Renovate

.github/workflows/docker-build.yml

@@ -1,75 +1,35 @@
 name: Build and Push Docker Image
 on:
-  schedule:
-    - cron: '0 8 * * *'
+  push:
+    branches: [master]
+    paths:
+      - 'Dockerfile'
+      - '.opencode-version'
+      - 'docker-entrypoint.sh'
+      - 'config/opencode.json'
+  pull_request:
+    paths:
+      - 'Dockerfile'
+      - '.opencode-version'
+      - 'docker-entrypoint.sh'
+      - 'config/opencode.json'
   workflow_dispatch:
     inputs:
-      force:
-        description: 'Force build even if no changes detected'
+      push_image:
+        description: 'Push the built image to Docker Hub'
         required: false
-        default: false
+        default: true
         type: boolean
+
 concurrency:
-  group: docker-build
+  group: docker-build-${{ github.ref }}
   cancel-in-progress: false
-permissions:
-  contents: write
-jobs:
-  check-for-updates:
-    runs-on: ubuntu-latest
-    outputs:
-      should_build: ${{ steps.check.outputs.changed }}
-      force_build: ${{ github.event.inputs.force == 'true' }}
-    steps:
-      - name: Checkout
-        uses: actions/checkout@v5
-        with:
-          persist-credentials: false
-      - name: Check for updates
-        id: check
-        run: |
-          CHANGED="false"
-          COMMIT_MSG=""
-
-          # Check base image digest
-          CURRENT_DIGEST=$(curl -s "https://registry.hub.docker.com/v2/repositories/library/node/tags/alpine" | jq -r '.digest')
-          STORED_DIGEST=$(cat .base-image-digest 2>/dev/null || echo "")
 
-          if [ "$CURRENT_DIGEST" != "$STORED_DIGEST" ]; then
-            echo "Base image changed: $STORED_DIGEST -> $CURRENT_DIGEST"
-            echo "$CURRENT_DIGEST" > .base-image-digest
-            CHANGED="true"
-            COMMIT_MSG="Update base image digest"
-          fi
-
-          # Check opencode-ai version
-          CURRENT_OPENCODE=$(curl -s https://registry.npmjs.org/opencode-ai/latest | jq -r '.version')
-          STORED_OPENCODE=$(cat .opencode-version 2>/dev/null || echo "")
-
-          if [ "$CURRENT_OPENCODE" != "$STORED_OPENCODE" ]; then
-            echo "opencode-ai changed: $STORED_OPENCODE -> $CURRENT_OPENCODE"

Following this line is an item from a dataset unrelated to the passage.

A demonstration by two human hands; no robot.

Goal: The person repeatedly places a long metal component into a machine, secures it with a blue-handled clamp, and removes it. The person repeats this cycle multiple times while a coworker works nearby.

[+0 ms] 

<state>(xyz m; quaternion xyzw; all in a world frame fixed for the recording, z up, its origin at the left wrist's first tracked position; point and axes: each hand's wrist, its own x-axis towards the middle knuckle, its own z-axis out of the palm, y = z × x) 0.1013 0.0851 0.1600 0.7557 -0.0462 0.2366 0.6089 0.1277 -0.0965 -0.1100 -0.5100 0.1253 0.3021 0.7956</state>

-            echo "$CURRENT_OPENCODE" > .opencode-version
-            CHANGED="true"
-            if [ -n "$COMMIT_MSG" ]; then
-              COMMIT_MSG="$COMMIT_MSG and opencode-ai to v$CURRENT_OPENCODE"
-            else
-              COMMIT_MSG="Update opencode-ai to v$CURRENT_OPENCODE"
-            fi
-          fi
+permissions:
+  contents: read
 
-          echo "changed=$CHANGED" >> $GITHUB_OUTPUT
-          echo "commit_msg=$COMMIT_MSG" >> $GITHUB_OUTPUT
-      - name: Update version files
-        if: steps.check.outputs.changed == 'true'
-        run: |
-          git config user.name "github-actions[bot]"
-          git config user.email "github-actions[bot]@users.noreply.github.com"

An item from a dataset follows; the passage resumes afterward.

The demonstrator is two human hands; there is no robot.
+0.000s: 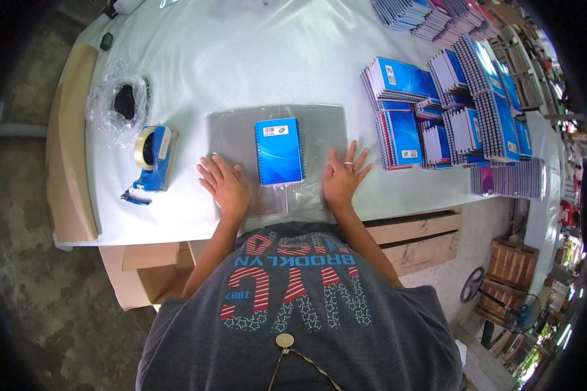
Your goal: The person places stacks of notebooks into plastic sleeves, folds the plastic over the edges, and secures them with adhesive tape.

-          git add .base-image-digest .opencode-version
-          git commit -m "${{ steps.check.outputs.commit_msg }}"
-          git push https://x-access-token:${{ secrets.PAT_TOKEN }}@github.com/${{ github.repository }}.git HEAD:master
+jobs:
   build-and-push:
-    needs: check-for-updates
-    if: needs.check-for-updates.outputs.should_build == 'true' || needs.check-for-updates.outputs.force_build == 'true'
     runs-on: ubuntu-latest
     steps:
       - name: Checkout
@@ -78,20 +38,31 @@ jobs:
         uses: docker/setup-qemu-action@v3
       - name: Set up Docker Buildx
         uses: docker/setup-buildx-action@v3
+      - name: Resolve push flag
+        id: cfg
+        run: |
+          if [ "${{ github.event_name }}" = "pull_request" ]; then
+            echo "push=false" >> "$GITHUB_OUTPUT"

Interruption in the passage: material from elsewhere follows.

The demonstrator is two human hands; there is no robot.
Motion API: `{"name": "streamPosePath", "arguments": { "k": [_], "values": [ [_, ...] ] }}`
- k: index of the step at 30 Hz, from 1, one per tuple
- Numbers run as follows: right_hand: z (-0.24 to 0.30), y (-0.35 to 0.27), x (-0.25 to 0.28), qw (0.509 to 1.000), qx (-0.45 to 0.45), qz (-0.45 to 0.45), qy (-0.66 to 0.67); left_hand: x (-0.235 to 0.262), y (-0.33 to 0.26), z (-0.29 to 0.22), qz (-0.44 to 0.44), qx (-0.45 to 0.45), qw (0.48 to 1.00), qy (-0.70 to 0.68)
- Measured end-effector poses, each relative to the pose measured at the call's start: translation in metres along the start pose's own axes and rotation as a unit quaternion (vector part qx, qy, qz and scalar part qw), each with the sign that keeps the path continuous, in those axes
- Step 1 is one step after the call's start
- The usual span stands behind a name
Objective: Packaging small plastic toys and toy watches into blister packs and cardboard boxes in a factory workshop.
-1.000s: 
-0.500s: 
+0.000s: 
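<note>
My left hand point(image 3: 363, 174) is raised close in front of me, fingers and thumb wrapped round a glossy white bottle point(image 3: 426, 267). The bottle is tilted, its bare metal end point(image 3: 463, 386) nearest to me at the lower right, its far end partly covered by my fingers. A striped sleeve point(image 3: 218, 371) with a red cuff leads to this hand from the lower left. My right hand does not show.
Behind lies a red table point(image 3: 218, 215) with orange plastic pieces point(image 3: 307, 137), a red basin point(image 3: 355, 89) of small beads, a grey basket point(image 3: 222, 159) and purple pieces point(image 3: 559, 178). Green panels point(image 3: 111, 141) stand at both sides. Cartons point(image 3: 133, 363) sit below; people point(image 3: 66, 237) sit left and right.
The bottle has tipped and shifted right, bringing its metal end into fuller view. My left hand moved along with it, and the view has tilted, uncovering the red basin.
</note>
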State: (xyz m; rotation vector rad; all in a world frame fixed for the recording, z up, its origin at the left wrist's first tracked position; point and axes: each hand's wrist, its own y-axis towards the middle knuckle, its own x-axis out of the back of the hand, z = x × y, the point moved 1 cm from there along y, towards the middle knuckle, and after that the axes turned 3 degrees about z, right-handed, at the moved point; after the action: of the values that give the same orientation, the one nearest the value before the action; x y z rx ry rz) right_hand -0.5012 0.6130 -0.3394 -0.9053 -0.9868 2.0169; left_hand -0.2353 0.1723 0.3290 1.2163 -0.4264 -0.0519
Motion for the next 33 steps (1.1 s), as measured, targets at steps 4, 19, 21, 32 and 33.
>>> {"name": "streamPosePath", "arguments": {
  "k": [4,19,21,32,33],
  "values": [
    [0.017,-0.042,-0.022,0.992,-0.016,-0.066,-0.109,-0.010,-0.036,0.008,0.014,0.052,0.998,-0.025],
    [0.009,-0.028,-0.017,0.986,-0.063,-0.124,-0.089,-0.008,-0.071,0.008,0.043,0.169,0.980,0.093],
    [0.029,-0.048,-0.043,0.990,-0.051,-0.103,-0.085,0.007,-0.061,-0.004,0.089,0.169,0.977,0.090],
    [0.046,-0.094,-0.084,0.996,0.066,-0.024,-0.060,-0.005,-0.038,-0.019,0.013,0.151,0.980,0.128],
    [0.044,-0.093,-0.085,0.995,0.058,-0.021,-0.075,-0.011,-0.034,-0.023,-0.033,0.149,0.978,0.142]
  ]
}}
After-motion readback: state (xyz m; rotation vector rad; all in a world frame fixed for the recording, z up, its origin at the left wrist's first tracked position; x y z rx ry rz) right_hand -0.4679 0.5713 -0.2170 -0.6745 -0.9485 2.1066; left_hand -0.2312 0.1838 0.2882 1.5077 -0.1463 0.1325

+          elif [ "${{ github.event_name }}" = "workflow_dispatch" ]; then
+            echo "push=${{ inputs.push_image }}" >> "$GITHUB_OUTPUT"
+          else
+            echo "push=true" >> "$GITHUB_OUTPUT"
+          fi
       - name: Login to Docker Hub
+        if: steps.cfg.outputs.push == 'true'
         uses: docker/login-action@v3
         with:
           username: ${{ secrets.DOCKERHUB_USERNAME }}
           password: ${{ secrets.DOCKERHUB_TOKEN }}
       - name: Generate date tag
         id: date
-        run: echo "tag=$(date +'%Y-%m-%d')" >> $GITHUB_OUTPUT
+        run: echo "tag=$(date +'%Y-%m-%d')" >> "$GITHUB_OUTPUT"
       - name: Build and Push
         uses: docker/build-push-action@v6
         with:
           context: .
           platforms: linux/amd64,linux/arm64
-          push: true
+          push: ${{ steps.cfg.outputs.push }}
           no-cache: true
           tags: |
             vinnyahh/opencode-box:${{ steps.date.outputs.tag }}

Dockerfile

@@ -1,23 +1,33 @@
 FROM node:alpine
 
+# Populated automatically by Docker Buildx per target platform (amd64 / arm64).
+ARG TARGETARCH
+
 LABEL org.opencontainers.image.title="opencode-box" \
       org.opencontainers.image.description="OpenCode AI coding agent in a container, with Node (npx) and Python (uvx) MCP support" \
       org.opencontainers.image.source="https://github.com/vinnyang/opencode-box" \
       org.opencontainers.image.licenses="MIT"
 
-# Pin opencode to the tracked version for reproducible builds (the installer reads $VERSION).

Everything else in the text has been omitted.